What is needed:
Your task is to find every line of the listing that includes "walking" and copy it.

********************

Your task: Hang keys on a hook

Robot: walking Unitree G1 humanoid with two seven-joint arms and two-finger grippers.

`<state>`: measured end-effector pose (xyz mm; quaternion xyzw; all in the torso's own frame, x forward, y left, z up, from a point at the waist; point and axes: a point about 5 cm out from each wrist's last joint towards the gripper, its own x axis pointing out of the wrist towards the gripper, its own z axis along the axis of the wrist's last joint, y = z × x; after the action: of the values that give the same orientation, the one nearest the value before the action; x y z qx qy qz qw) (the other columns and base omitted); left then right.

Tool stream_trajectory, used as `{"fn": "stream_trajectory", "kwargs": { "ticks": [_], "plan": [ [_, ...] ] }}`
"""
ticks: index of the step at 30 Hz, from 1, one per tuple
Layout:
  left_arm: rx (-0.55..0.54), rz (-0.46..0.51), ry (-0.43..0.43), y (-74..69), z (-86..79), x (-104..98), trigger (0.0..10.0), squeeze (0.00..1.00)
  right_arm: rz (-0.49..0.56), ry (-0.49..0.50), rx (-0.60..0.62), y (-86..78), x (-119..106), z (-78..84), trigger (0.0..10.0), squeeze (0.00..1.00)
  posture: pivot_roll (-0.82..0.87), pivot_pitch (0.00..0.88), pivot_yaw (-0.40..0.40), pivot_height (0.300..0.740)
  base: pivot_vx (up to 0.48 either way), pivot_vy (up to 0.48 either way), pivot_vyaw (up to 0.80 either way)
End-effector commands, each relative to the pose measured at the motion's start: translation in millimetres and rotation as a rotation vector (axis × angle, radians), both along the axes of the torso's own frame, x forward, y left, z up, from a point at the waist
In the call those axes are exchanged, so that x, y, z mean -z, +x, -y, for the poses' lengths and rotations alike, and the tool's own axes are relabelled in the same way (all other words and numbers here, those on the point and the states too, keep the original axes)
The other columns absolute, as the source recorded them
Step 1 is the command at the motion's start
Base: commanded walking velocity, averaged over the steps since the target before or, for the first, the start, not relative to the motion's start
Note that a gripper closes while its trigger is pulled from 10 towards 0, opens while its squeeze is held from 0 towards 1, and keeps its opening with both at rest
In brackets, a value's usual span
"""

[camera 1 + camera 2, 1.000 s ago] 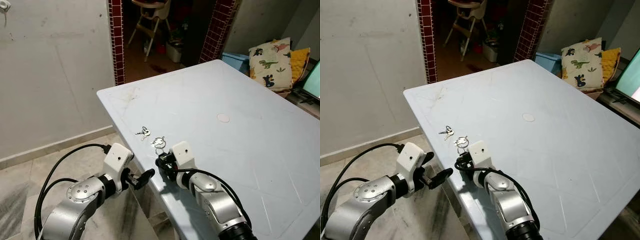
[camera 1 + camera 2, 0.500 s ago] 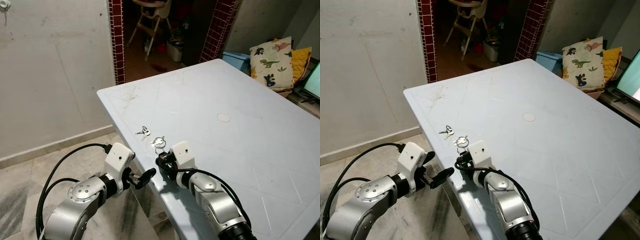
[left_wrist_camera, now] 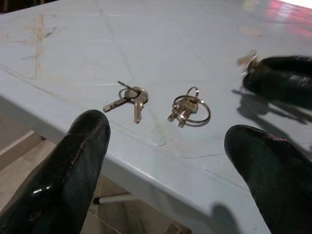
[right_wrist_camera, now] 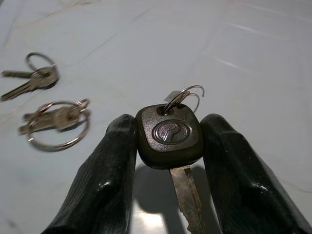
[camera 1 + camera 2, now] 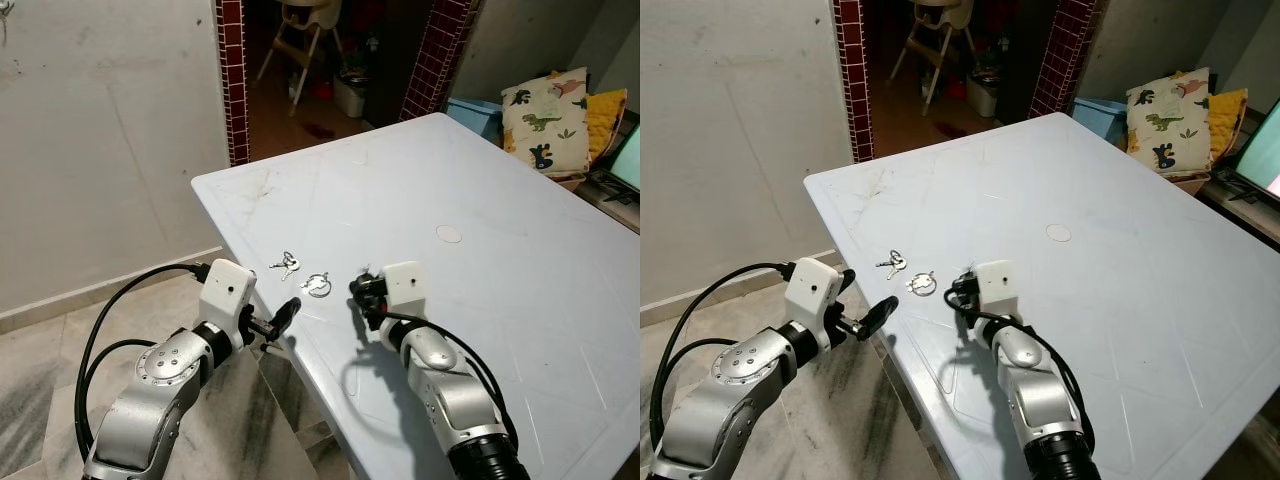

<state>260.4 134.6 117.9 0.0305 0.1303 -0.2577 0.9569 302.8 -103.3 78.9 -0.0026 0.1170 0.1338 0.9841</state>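
My right gripper (image 4: 168, 139) is shut on a black-headed key (image 4: 169, 131) with a small wire ring, held a little above the white table (image 5: 520, 290). In the head view that gripper (image 5: 362, 290) hangs right of a ring of keys (image 5: 318, 284). A smaller pair of keys (image 5: 286, 264) lies just left of the ring, near the table's left edge. My left gripper (image 3: 168, 136) is open at that edge, level with the tabletop and pointing at both bunches (image 3: 127, 97) (image 3: 189, 107). A small white fitting (image 5: 5, 8) sits on the wall at the far top left.
A white round disc (image 5: 449, 233) lies mid-table. Behind the table a doorway between red brick pillars (image 5: 232, 80) shows a high chair (image 5: 305, 25). Dinosaur cushions (image 5: 545, 115) and a blue box (image 5: 475, 108) stand at the back right. A plain wall and marble floor (image 5: 40, 400) are left.
My right gripper has risen and moved right, away from the ring of keys, carrying the black-headed key. My left gripper has come up closer to the table's edge.
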Motion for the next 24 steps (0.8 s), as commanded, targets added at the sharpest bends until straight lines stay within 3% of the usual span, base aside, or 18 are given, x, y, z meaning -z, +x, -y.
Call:
{"fn": "stream_trajectory", "kwargs": {
  "ticks": [1,11,16,17,19,20,21,24],
  "plan": [
    [-0.005,0.014,0.002,1.5,0.7,-1,10.0,0.00,0.032,0.021,0.056,4.8,-7,9.8,0.0,0.00,0.13,0.000,-0.114,0.740,0.000,0.000,0.00],
    [-0.021,0.026,0.004,3.8,0.5,-1,10.0,0.00,0.096,0.054,0.122,7.2,-17,25.2,0.0,0.00,0.13,0.000,-0.110,0.740,0.000,0.000,0.00],
    [-0.061,0.044,0.016,8.2,-1.4,-2,10.0,0.00,0.143,0.133,0.074,0.4,-29,23.8,0.0,0.00,0.12,0.000,-0.109,0.740,0.000,0.000,0.00],
    [-0.076,0.053,0.020,9.6,-2.3,-2,10.0,0.00,0.156,0.157,0.046,-3.4,-33,21.8,1.7,0.00,0.12,0.000,-0.109,0.740,0.000,0.000,0.00],
    [-0.105,0.062,0.028,11.5,-4.3,-2,10.0,0.00,0.170,0.180,0.003,-10.1,-38,18.9,8.6,0.00,0.12,0.000,-0.110,0.740,0.000,0.000,0.00],
    [-0.118,0.066,0.032,12.2,-5.3,-2,10.0,0.00,0.175,0.188,-0.016,-13.5,-40,17.5,8.6,0.00,0.11,0.000,-0.110,0.740,0.000,0.000,0.00],
    [-0.134,0.070,0.032,13.0,-6.4,-3,10.0,0.00,0.176,0.200,-0.034,-16.6,-41,16.5,10.0,0.00,0.11,0.000,-0.110,0.740,0.000,0.000,0.00],
    [-0.170,0.077,0.039,14.7,-9.4,-3,10.0,0.00,0.173,0.220,-0.068,-23.8,-43,14.7,10.0,0.00,0.11,0.000,-0.109,0.740,0.000,0.000,0.00]
  ]
}}
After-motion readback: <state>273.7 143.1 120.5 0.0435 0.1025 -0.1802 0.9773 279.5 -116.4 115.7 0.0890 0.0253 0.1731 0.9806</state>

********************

Answer area:
Robot: walking Unitree G1 humanoid with two seven-joint arms and two-finger grippers.
Base: commanded walking velocity, averaged over the steps since the target before or, for the first, the start, not relative to the motion's start

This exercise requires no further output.